Stored items
——

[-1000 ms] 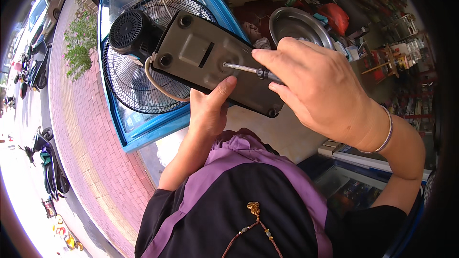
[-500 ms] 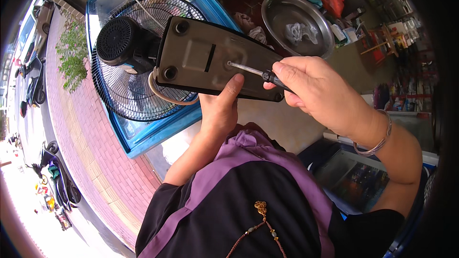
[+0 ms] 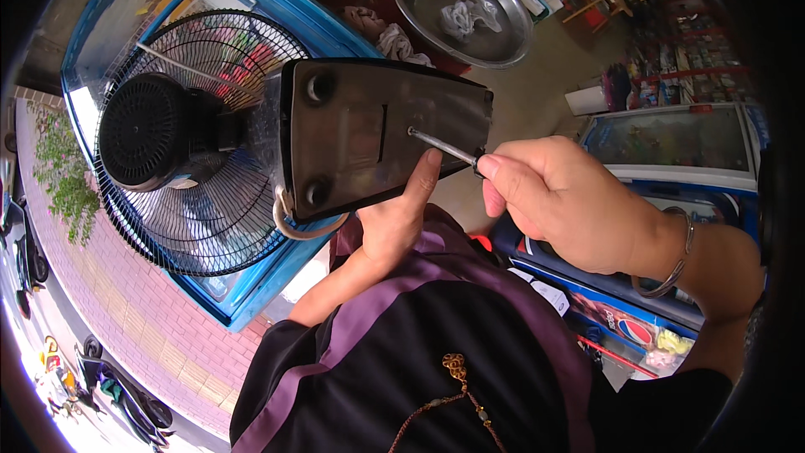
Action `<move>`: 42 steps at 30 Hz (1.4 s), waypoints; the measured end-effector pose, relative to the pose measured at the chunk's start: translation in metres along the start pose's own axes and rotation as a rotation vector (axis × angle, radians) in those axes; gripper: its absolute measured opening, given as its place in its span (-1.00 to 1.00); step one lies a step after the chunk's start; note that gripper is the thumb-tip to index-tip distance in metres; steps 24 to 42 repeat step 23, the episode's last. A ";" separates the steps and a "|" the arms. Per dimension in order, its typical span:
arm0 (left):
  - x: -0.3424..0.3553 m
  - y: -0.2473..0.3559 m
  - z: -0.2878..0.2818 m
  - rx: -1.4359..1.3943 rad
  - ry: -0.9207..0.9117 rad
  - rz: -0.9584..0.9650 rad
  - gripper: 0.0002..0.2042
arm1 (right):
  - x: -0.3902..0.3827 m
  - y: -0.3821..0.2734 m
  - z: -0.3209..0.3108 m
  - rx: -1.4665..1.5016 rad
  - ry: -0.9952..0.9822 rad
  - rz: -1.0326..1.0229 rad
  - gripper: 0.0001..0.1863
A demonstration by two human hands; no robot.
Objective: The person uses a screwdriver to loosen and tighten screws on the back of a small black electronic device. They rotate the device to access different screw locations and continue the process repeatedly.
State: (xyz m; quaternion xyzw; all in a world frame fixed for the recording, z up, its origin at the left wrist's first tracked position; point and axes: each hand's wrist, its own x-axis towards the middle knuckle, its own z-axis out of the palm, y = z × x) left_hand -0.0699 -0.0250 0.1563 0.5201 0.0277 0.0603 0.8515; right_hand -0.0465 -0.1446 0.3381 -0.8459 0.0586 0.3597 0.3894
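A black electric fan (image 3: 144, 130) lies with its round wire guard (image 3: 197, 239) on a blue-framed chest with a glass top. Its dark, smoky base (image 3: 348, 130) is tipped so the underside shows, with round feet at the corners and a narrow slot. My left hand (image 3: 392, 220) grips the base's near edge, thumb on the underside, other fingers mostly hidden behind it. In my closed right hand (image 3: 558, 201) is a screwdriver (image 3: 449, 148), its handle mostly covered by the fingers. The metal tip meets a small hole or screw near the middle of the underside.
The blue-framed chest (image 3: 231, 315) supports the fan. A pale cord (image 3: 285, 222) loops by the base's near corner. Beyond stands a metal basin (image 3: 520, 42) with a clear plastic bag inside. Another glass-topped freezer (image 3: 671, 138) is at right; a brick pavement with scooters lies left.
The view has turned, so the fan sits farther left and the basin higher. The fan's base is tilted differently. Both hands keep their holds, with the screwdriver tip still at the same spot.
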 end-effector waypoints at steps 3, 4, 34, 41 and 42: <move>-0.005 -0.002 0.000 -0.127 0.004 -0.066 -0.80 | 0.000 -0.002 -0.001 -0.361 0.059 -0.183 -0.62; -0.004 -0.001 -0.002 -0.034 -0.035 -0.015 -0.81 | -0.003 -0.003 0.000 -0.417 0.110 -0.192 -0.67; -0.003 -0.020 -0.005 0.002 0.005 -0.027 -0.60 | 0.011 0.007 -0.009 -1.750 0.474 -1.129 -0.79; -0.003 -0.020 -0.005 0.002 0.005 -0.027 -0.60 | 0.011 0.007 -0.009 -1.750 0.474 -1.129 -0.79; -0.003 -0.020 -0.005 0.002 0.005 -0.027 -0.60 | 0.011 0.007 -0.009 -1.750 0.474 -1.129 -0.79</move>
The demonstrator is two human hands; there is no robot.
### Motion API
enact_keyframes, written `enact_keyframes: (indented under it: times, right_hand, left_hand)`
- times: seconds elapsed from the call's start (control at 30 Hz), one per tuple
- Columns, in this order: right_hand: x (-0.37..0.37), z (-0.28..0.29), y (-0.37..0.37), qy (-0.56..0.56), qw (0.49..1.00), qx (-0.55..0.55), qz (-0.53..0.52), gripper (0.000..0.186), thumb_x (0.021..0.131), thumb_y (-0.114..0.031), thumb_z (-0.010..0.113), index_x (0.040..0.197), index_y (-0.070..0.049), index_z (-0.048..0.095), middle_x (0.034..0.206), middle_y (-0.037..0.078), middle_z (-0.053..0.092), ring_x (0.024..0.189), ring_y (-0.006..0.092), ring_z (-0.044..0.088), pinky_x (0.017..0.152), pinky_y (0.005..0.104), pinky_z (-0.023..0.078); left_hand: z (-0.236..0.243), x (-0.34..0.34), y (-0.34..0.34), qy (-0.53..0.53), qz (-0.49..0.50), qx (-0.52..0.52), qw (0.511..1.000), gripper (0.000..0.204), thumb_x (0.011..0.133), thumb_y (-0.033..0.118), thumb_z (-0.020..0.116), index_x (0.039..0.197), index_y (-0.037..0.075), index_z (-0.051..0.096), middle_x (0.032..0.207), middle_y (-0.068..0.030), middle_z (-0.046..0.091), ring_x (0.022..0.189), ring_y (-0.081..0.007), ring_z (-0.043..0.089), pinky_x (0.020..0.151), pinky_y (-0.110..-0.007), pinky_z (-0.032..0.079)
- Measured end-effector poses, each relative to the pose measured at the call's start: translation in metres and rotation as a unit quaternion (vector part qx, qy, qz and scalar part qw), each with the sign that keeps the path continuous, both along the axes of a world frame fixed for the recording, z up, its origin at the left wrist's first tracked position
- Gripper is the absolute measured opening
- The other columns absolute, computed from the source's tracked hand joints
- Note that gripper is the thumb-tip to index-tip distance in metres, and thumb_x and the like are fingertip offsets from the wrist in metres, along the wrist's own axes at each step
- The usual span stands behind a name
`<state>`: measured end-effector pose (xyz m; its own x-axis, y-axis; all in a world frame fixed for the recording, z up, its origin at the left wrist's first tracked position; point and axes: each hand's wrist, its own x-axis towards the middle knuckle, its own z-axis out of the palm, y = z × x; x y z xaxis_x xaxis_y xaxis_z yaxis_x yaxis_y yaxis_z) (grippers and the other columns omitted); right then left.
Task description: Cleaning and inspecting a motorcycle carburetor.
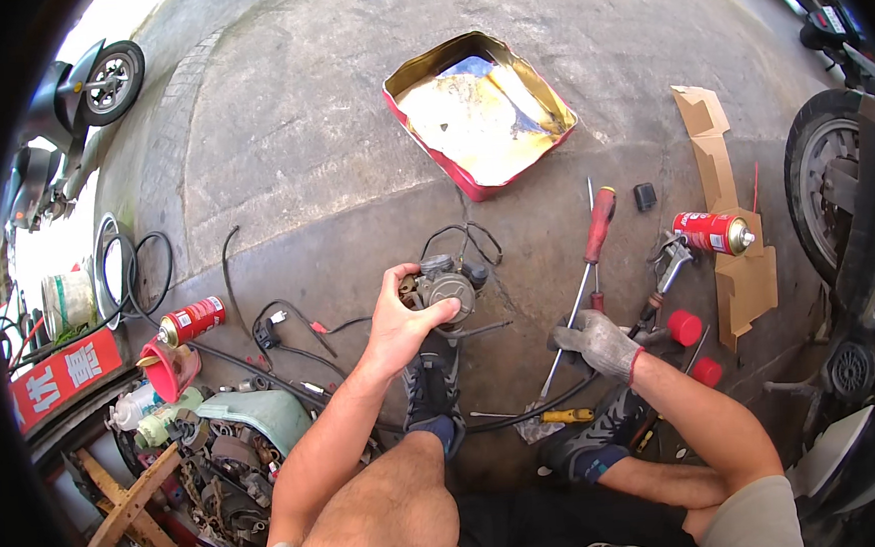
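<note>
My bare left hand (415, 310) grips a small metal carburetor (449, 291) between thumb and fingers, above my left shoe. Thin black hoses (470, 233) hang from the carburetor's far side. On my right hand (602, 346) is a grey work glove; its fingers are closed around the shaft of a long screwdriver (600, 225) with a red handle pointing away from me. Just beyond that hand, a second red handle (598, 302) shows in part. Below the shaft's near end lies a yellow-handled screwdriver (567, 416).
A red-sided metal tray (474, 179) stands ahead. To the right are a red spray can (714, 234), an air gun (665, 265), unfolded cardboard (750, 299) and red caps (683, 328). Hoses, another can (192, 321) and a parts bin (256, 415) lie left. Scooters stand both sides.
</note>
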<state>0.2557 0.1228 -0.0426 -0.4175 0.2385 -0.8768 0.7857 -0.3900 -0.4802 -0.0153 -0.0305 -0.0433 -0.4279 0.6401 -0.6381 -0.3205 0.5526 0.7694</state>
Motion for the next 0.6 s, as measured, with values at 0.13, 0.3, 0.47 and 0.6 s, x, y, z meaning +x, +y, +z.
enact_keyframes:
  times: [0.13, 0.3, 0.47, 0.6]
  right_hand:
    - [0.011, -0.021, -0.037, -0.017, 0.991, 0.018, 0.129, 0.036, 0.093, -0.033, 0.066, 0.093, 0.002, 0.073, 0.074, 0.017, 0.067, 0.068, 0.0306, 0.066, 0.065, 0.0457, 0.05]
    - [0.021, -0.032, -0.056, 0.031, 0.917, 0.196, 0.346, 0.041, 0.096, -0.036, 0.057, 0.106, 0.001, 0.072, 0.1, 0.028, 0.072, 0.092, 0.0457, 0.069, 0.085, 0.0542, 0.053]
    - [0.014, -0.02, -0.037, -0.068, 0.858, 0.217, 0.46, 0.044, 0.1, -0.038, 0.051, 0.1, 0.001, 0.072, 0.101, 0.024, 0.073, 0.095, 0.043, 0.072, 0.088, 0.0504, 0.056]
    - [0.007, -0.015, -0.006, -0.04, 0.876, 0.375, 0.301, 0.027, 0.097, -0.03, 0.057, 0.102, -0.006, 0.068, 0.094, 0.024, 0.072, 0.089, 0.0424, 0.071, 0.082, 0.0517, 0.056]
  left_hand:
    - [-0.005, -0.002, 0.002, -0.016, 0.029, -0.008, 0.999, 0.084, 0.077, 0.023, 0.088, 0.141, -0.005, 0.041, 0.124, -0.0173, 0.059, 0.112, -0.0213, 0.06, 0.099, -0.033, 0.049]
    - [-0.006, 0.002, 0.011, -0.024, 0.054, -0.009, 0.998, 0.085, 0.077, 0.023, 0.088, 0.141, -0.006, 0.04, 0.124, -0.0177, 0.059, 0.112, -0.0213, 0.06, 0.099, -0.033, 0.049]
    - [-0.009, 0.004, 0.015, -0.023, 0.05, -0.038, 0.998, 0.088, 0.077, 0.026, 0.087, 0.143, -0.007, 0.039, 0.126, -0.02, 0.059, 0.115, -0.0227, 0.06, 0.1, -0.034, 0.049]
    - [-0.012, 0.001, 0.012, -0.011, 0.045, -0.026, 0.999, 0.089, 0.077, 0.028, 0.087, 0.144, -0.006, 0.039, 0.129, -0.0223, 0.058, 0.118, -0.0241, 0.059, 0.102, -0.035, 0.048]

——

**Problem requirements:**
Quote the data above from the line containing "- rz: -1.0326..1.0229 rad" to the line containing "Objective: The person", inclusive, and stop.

**Answer below:**
  - rz: -1.0326..1.0229 rad
  - gripper: 0.0001..0.1863
A demonstration by two human hands; no robot.
Objective: The person uses a screwdriver to loosen and tighten screws on the back of a small black electronic device. They rotate the device to access different screw locations and continue the process repeatedly.

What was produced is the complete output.